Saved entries

- - - -

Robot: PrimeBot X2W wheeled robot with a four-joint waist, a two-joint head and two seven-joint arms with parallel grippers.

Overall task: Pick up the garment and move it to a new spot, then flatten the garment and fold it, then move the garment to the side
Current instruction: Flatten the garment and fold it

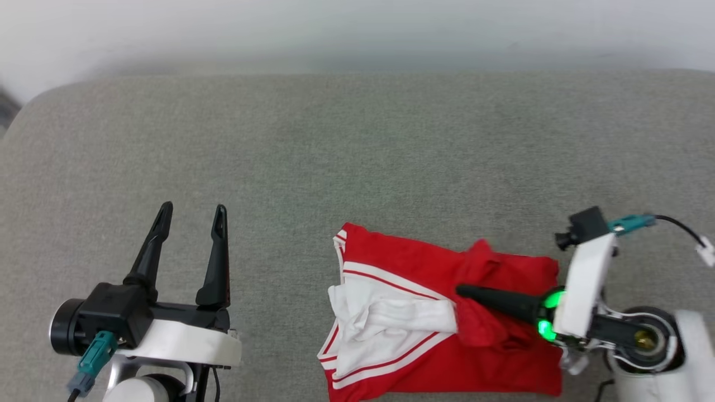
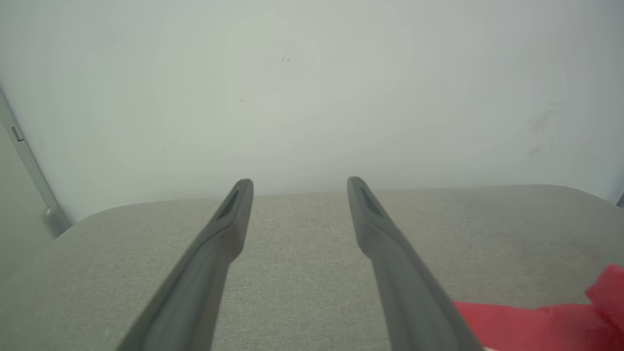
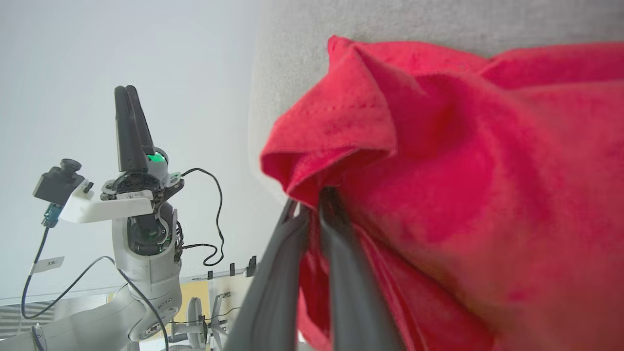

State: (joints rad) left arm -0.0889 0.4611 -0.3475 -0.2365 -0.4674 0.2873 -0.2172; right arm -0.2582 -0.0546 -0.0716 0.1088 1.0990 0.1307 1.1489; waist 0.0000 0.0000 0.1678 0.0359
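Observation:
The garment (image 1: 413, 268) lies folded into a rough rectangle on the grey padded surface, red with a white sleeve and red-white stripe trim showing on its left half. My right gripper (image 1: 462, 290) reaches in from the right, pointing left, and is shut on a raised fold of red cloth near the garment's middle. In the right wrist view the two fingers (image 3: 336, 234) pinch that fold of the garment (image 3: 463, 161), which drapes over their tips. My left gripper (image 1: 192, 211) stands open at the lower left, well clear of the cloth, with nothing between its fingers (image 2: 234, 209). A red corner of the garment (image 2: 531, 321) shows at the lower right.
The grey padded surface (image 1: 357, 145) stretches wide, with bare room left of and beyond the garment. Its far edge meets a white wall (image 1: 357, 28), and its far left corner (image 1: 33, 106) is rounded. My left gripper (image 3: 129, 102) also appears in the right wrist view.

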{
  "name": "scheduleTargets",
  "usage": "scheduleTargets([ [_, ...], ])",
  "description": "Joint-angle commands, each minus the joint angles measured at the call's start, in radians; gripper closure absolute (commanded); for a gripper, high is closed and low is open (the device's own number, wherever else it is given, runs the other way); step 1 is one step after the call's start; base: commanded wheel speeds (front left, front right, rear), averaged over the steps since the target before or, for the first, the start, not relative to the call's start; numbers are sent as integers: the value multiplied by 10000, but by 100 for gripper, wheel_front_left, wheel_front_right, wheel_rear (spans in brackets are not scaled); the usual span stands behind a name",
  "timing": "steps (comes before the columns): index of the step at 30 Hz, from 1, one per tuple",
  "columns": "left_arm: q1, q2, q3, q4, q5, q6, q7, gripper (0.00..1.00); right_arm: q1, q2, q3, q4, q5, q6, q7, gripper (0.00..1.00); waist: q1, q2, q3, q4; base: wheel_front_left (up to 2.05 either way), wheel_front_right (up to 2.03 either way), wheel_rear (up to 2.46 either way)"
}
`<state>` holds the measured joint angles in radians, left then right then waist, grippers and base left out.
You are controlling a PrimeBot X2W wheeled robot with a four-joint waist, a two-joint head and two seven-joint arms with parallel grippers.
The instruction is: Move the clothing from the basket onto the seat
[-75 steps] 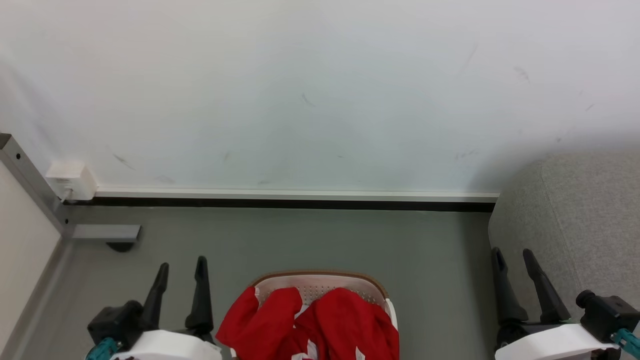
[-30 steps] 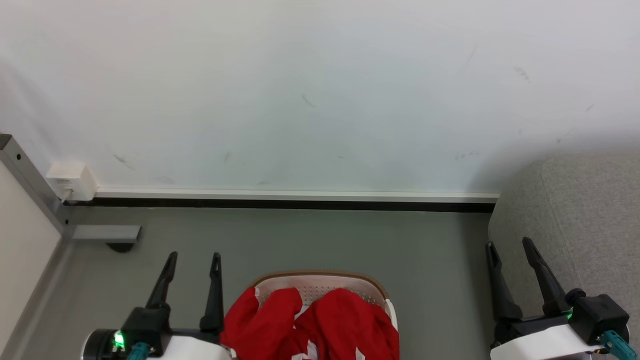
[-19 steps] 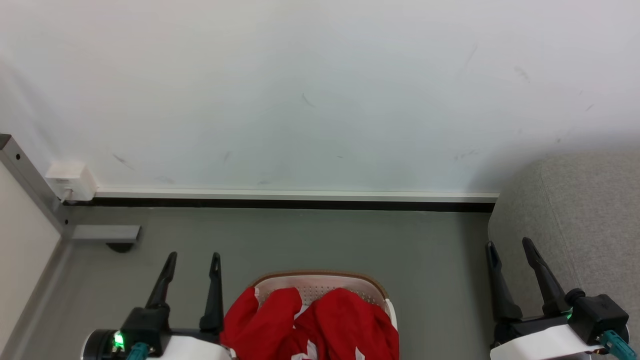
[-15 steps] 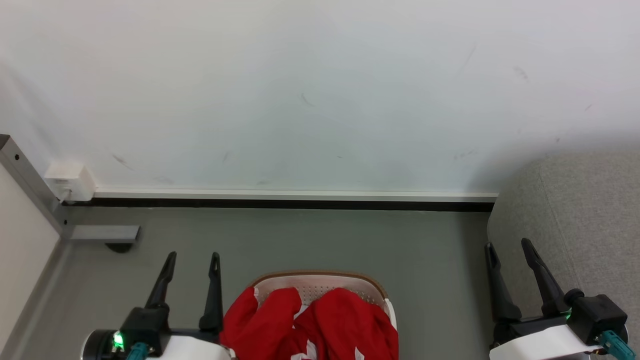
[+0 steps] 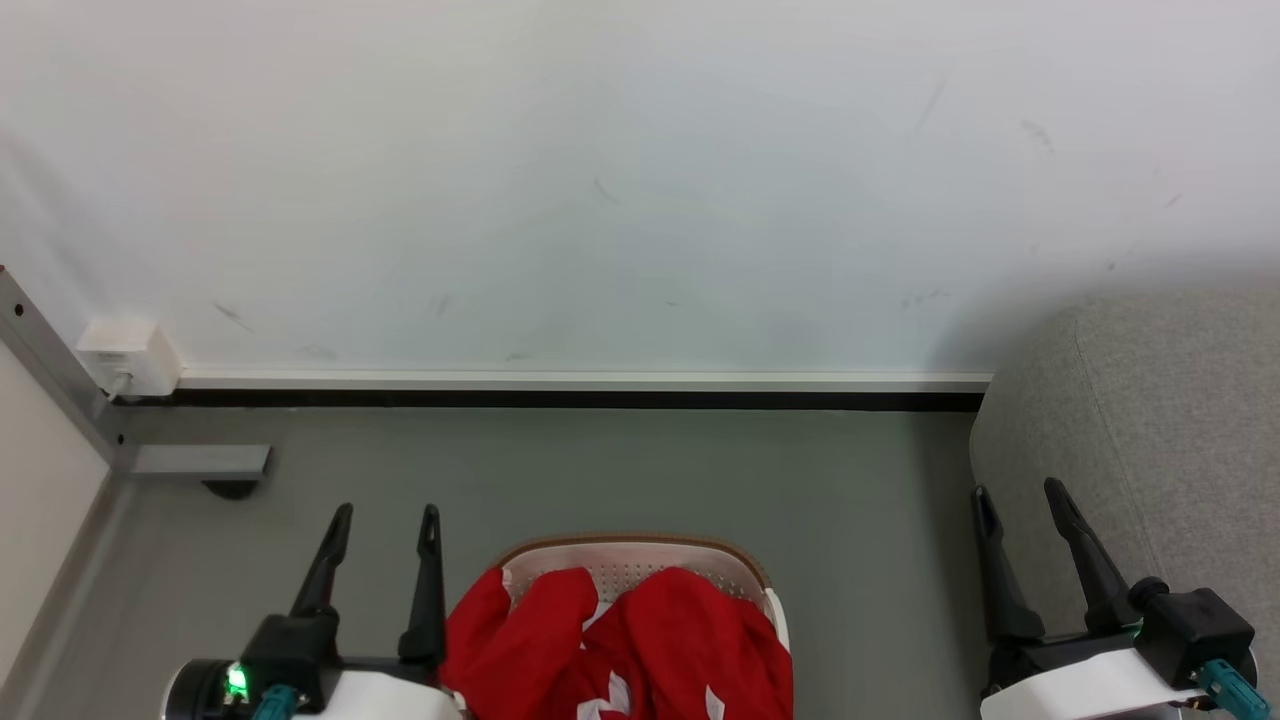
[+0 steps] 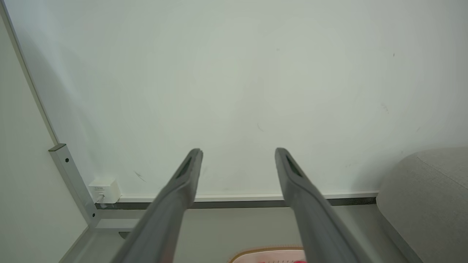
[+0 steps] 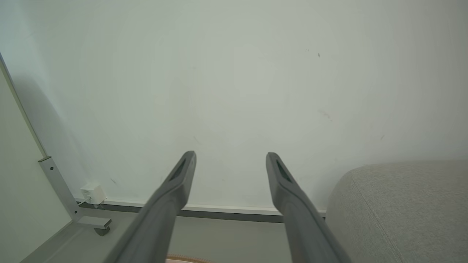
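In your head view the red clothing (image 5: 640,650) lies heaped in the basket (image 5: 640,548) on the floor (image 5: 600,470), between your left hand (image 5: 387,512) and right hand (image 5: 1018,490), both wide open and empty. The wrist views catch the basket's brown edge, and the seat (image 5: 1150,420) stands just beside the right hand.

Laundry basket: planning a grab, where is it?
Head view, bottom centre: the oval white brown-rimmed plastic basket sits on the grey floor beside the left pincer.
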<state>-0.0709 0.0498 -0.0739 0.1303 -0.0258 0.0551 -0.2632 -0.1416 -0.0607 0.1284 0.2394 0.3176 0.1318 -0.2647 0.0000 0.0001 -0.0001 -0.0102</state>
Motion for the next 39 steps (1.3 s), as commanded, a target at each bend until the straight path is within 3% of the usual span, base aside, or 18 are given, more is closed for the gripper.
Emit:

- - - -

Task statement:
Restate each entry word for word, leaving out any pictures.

Response area:
Robot: PrimeBot X2W wheeled robot with a four-joint waist, a two-joint head and two seven-joint arms with parallel grippers.

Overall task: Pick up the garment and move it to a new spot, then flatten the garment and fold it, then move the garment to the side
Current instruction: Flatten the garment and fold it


State: (joints rad) left arm -0.0889 0.4611 -0.3475 -0.2365 -0.4674 0.2873 -0.2172; right arm -0.2582 -0.0546 -0.0716 0.1088 1.0990 0.1307 1.1489; waist 0.0000 0.0000 0.1678 0.0359
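Observation:
The garment (image 1: 413, 268) lies folded into a rough rectangle on the grey padded surface, red with a white sleeve and red-white stripe trim showing on its left half. My right gripper (image 1: 462, 290) reaches in from the right, pointing left, and is shut on a raised fold of red cloth near the garment's middle. In the right wrist view the two fingers (image 3: 336, 234) pinch that fold of the garment (image 3: 463, 161), which drapes over their tips. My left gripper (image 1: 192, 211) stands open at the lower left, well clear of the cloth, with nothing between its fingers (image 2: 234, 209). A red corner of the garment (image 2: 531, 321) shows at the lower right.
The grey padded surface (image 1: 357, 145) stretches wide, with bare room left of and beyond the garment. Its far edge meets a white wall (image 1: 357, 28), and its far left corner (image 1: 33, 106) is rounded. My left gripper (image 3: 129, 102) also appears in the right wrist view.
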
{
  "name": "scheduleTargets",
  "usage": "scheduleTargets([ [_, ...], ])",
  "description": "Joint-angle commands, each minus the joint angles measured at the call's start, in radians; gripper closure absolute (commanded); for a gripper, high is closed and low is open (the device's own number, wherever else it is given, runs the other way); step 1 is one step after the call's start; base: commanded wheel speeds (front left, front right, rear), averaged over the steps since the target before or, for the first, the start, not relative to the call's start; numbers are sent as integers: the value multiplied by 10000, but by 100 for gripper, wheel_front_left, wheel_front_right, wheel_rear (spans in brackets are not scaled); the usual span stands behind a name",
  "timing": "steps (comes before the columns): index of the step at 30 Hz, from 1, one per tuple",
  "columns": "left_arm: q1, q2, q3, q4, q5, q6, q7, gripper (0.00..1.00); right_arm: q1, q2, q3, q4, q5, q6, q7, gripper (0.00..1.00); waist: q1, q2, q3, q4; base: wheel_front_left (up to 2.05 either way), wheel_front_right (up to 2.03 either way), wheel_rear (up to 2.46 either way)"
}
`<state>` holds the measured joint angles in radians, left then right then waist, grippers and base left out.
You are controlling a PrimeBot X2W wheeled robot with a four-joint waist, a two-joint head and two seven-joint arms with parallel grippers.
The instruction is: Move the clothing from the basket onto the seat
[-75 steps] 
[-30 steps] 
[-19 steps] 
[-15 steps] 
[+0 steps] 
[+0 steps] 
[+0 steps] 
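In your head view the red clothing (image 5: 640,650) lies heaped in the basket (image 5: 640,548) on the floor (image 5: 600,470), between your left hand (image 5: 387,512) and right hand (image 5: 1018,490), both wide open and empty. The wrist views catch the basket's brown edge, and the seat (image 5: 1150,420) stands just beside the right hand.

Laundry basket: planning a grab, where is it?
Head view, bottom centre: the oval white brown-rimmed plastic basket sits on the grey floor beside the left pincer.
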<state>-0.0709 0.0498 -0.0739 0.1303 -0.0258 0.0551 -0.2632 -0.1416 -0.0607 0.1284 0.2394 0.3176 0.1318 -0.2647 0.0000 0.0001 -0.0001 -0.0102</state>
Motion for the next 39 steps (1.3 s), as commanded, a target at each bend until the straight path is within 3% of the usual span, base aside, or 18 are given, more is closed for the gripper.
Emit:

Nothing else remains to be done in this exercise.